Many people assume that alternative energy is simply too expensive,
and not competitive with oil and other conventional means of energy.
While
some alternative writers allege that the big oil companies have
artificially increased alternative energy prices by buying up promising
alternative energy technologies - for example supposedly helping to kill
first-generation electric cars by buying
up promising battery patents so they couldn't be used in electric
models - we don't even need to go down that rabbit hole.
Specifically,
a 2008 report for Congress by the Congressional Research Service
entitled "Renewable Energy R&D Funding History: A Comparison with
Funding for Nuclear Energy, Fossil Energy, and Energy Efficiency
R&D" notes:
Over
the 30-year period from the Department of Energy's inception at the
beginning of fiscal Year (FY) 1978 through FY2007, federal spending for
renewable energy R&D amounted to about 16% of the energy R&D
total, compared with 15% for energy efficiency, 25% for fossil, and 41%
for nuclear. For the 60-year period from 1948 through 2007, nearly 11%
went to renewables, compared with 9% for efficiency, 25% for fossil, and
54% for nuclear.
In other words, renewable energy research
and development received a small fraction of the R&D funding for
nuclear and fossil fuels. This has skewed the market, making
conventional energy sources cheaper and alternative sources more
expensive.
In addition, when the externalities
of environmental, military and terrorism costs are taken into account,
conventional energy production is much more expensive than most people
realize.
For example, as I wrote
yesterday, the government has decided that deepwater oil drilling in
the Gulf and other fragile and hard-to-drill regions - and securing oil
in Iraq and other foreign regions - are in our national security and
national energy policy interests (remember that Alan
Greenspan, John
McCain, George
W. Bush, Sarah
Palin, a high-level
National Security Council officer and others all say that the Iraq
war was really about oil).
Nobel prize winning economist
Joseph Stiglitz says that the Iraq war alone will cost $3-5
trillion dollars.
And economist Anita Dancs writes:
Each year, our
military devotes substantial resources to securing access to and
safeguarding the transportation of oil and other energy sources. I
estimate that we will pay $90 billion this year to secure oil. If
spending on the Iraq War is included, the total rises to $166 billion.
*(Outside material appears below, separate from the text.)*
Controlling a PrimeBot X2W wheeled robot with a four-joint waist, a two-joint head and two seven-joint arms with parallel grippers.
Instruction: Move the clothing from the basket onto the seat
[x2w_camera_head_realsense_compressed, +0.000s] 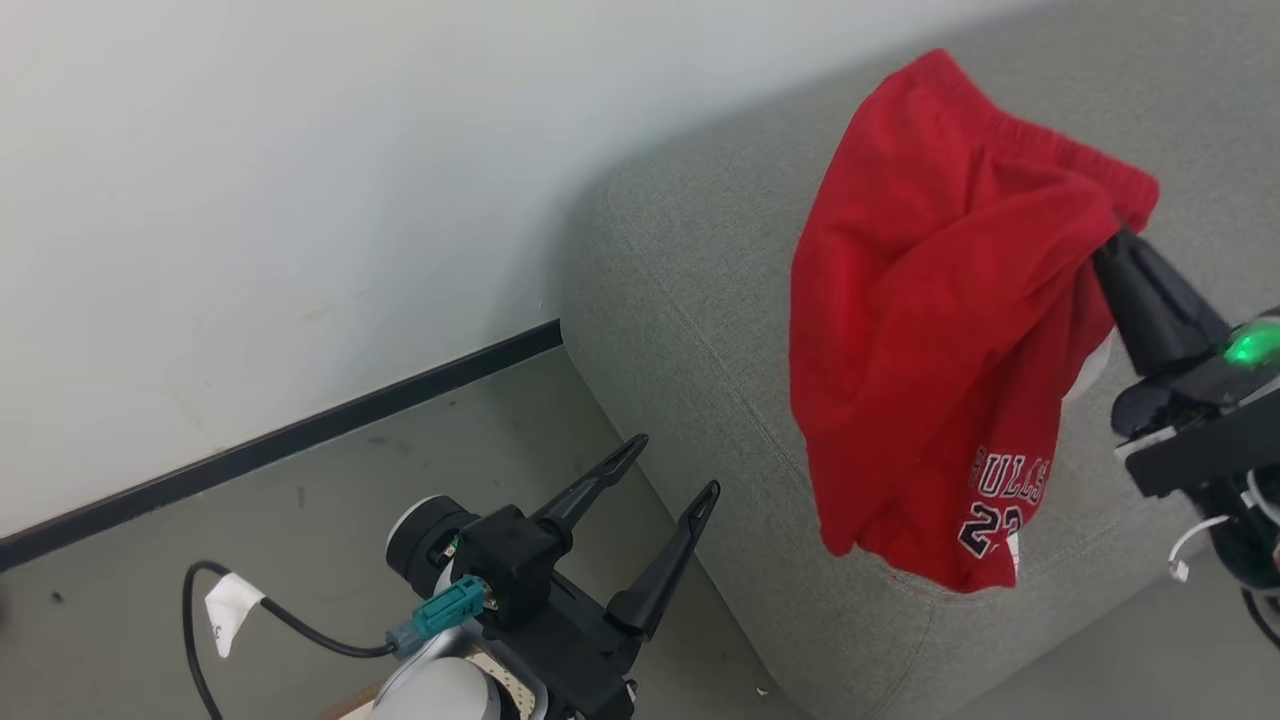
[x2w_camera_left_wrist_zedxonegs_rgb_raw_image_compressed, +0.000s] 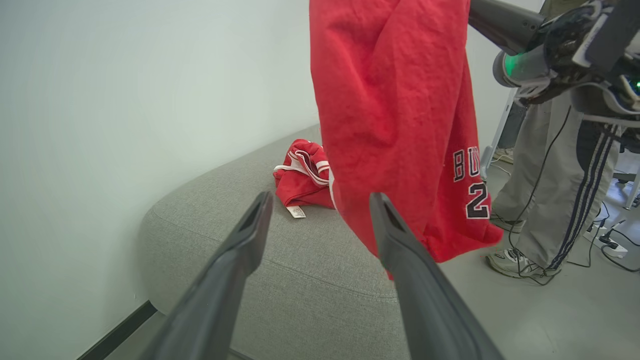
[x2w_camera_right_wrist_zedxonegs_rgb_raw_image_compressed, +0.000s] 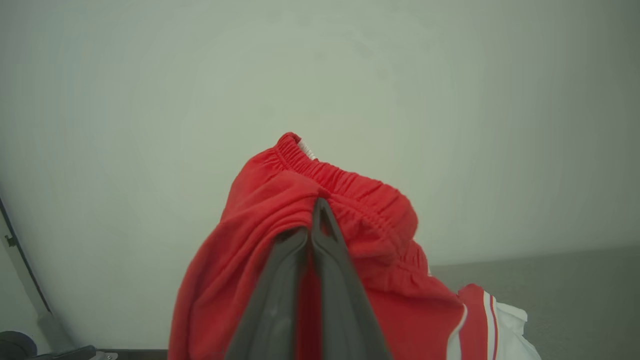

In addition, experts say that the Iraq war has increased
the threat of terrorism. See this,
this,
this,
this,
this, this
and this.
The
bottom line is that if alternative energy R&D was funded at the
same level as conventional energy, and when the externalities of
environmental, military and terrorism costs are taken into account, it
is not clear that alternative energy is really substantially more
expensive than conventional energy. At the very least, if the playing
field were leveled, alternative energy could become cost competitive in
the relatively near-term future.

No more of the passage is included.